*What you need to do*.
Tally every line in the data that has the word "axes" and report only the total.

|---|

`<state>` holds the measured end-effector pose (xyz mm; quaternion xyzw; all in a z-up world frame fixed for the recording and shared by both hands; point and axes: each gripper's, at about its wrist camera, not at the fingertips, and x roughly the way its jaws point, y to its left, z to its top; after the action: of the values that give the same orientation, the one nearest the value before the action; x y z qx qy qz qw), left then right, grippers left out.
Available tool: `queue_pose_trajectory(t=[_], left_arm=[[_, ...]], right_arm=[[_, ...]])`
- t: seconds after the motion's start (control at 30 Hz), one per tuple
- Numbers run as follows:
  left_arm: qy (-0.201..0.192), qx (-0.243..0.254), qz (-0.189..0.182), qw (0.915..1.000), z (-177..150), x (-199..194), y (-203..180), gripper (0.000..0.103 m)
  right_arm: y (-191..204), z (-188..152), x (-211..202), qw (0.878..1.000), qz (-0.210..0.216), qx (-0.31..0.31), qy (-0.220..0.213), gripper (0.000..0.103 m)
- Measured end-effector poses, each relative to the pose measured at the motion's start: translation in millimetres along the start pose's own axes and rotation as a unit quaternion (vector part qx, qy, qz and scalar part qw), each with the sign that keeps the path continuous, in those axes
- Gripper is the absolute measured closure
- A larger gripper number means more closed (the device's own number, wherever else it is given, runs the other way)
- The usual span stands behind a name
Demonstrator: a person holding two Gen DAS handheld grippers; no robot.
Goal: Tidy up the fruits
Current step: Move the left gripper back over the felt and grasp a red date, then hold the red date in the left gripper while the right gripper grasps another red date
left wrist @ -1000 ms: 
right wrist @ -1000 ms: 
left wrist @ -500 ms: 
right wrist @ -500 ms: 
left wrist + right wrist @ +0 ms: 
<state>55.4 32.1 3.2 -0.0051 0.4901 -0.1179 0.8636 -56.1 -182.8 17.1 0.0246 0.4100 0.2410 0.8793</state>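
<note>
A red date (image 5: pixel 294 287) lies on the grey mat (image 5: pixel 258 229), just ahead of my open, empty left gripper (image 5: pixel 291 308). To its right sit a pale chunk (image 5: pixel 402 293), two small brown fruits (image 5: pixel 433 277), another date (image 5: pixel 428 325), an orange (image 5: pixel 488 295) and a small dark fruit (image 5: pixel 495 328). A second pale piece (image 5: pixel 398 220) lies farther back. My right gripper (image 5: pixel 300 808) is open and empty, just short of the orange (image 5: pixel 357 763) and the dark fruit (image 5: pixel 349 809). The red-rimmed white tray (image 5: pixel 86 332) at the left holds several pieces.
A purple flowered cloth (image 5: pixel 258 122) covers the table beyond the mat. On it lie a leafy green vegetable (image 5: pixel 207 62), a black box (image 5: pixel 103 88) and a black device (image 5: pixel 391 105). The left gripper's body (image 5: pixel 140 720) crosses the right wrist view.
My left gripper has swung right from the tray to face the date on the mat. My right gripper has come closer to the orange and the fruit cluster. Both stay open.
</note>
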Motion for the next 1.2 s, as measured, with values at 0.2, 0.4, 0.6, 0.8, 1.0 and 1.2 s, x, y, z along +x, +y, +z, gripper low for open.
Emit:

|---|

*Final answer*.
2